# Is the GTR a good track car?



## Valveman (Aug 3, 2010)

Hi Folks

I currently run a Nissan 350Z as my run around car and occasional track car. I have fine tuned the Z and it is now a superb road car, however I have reached that point where to get the 350Z to perform better on the track (lower car, reduce roll and improve grip) it will require stiffer suspension, wider wheels and tyres which will now make it rubbish for the road. I have been looking at several other solutions and one includes the new GTR. I am aware that it will be fast and more track orientated but was wondering if there are any problems using one for track days - like its substantial weight, wear on tyres, reliability etc. Any comments on the GTR would be most welcome.


----------



## Chris956 (Apr 11, 2010)

The fact it can get round the "Ring" in double quick time should tell you something. It performs very well on track. Less so on a tight twisty track due to weight but still fun. It will eat through consumables like brakes and tyres if used heavily on track but as you say " for occassional " track use - superb. The standard Dunlops are great and dont give up like normal road tyres. I was panicking about knocking a set out in one day but I was pleasently surprised. No rolling onto the sidewall and plenty of grip. 
The GTR hides its weight well on track but it took me a few laps to get used to it. All smiles from me. I think it would be extremely expensive if you are a track junky. Go for it


----------



## GTRSTAR (Nov 26, 2009)

According to the boffin that designed the GTR its kerb weight plays an essential role in its handling abilities, it will perform better with less weight, but you need to add more downforce front and rear.

If I wasnt mad, Id just change the seats, fit some track wheels and tryres and maybe add a GTC Y pipe and Cobb access port.

Unfortunately, my mental health has been questioned on more than one occasion, so my GTR now resembles a space ship, Im sure its brilliant on the track, alas, regretfully Ill never find out as its also too LOUD! :bawling:


----------



## cleethorpes (Sep 30, 2008)

only good for one lap of the ring by all accounts, and by the sound of it about par with a ferrari on servicing..


----------



## countvonc (Feb 11, 2009)

GTRSTAR said:


> According to the boffin that designed the GTR its kerb weight plays an essential role in its handling abilities, it will perform better with less weight, but you need to add more downforce front and rear.
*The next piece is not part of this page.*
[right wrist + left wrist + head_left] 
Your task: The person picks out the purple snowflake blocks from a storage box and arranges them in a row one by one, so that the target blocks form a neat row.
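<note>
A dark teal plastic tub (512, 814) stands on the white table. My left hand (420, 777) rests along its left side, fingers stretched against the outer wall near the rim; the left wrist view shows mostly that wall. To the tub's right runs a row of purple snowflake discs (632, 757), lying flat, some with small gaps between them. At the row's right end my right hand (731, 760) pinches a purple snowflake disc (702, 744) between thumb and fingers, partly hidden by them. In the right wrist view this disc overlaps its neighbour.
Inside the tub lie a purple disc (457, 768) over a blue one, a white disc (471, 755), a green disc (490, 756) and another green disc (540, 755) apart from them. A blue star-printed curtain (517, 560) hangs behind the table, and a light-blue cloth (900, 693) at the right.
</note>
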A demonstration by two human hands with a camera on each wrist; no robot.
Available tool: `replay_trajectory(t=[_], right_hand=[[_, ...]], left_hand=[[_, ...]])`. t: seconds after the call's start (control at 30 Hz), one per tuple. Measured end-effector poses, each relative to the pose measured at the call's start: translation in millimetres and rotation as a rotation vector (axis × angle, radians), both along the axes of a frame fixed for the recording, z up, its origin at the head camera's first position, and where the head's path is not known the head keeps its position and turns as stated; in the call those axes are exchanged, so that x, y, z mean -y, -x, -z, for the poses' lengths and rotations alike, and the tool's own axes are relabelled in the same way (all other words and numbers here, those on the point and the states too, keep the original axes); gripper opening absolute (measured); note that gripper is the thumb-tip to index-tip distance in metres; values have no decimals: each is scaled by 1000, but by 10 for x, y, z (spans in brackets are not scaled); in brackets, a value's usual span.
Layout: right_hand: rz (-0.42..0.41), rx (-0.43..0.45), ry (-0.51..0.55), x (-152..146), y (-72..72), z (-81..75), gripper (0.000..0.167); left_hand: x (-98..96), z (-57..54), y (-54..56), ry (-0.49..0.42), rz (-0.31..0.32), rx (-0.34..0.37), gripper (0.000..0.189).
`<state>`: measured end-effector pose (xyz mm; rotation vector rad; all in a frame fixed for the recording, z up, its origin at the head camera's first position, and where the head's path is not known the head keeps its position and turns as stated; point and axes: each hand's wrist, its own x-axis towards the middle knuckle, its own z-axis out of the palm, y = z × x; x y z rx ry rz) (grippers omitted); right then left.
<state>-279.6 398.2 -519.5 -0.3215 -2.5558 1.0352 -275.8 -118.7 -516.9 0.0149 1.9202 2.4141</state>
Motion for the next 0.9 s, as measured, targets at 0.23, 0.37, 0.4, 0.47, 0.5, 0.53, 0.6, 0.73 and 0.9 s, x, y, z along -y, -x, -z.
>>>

As in the wanted a rough 'weight' of 1600-1700kg, didn't do it with an aero pack so had to make it heavy. lol.


----------



## GTRSTAR (Nov 26, 2009)

countvonc said:


> As in the wanted a rough 'weight' of 1600-1700kg, didn't do it with an aero pack so had to make it heavy. lol.


I had to read this a few time countvonc but I think ive got it now

Yes, basically, they didnt want wings all over the shop so the Kurb weight was calculated to provide the right amount of pressure on the road to give a certain amount of grip to make the car handle the way it does..


----------



## countvonc (Feb 11, 2009)

GTRSTAR said:


> I had to read this a few time countvonc but I think ive got it now


Yeah, sorry for the poor sentence construction, just popped on for a couple of seconds at lunch time.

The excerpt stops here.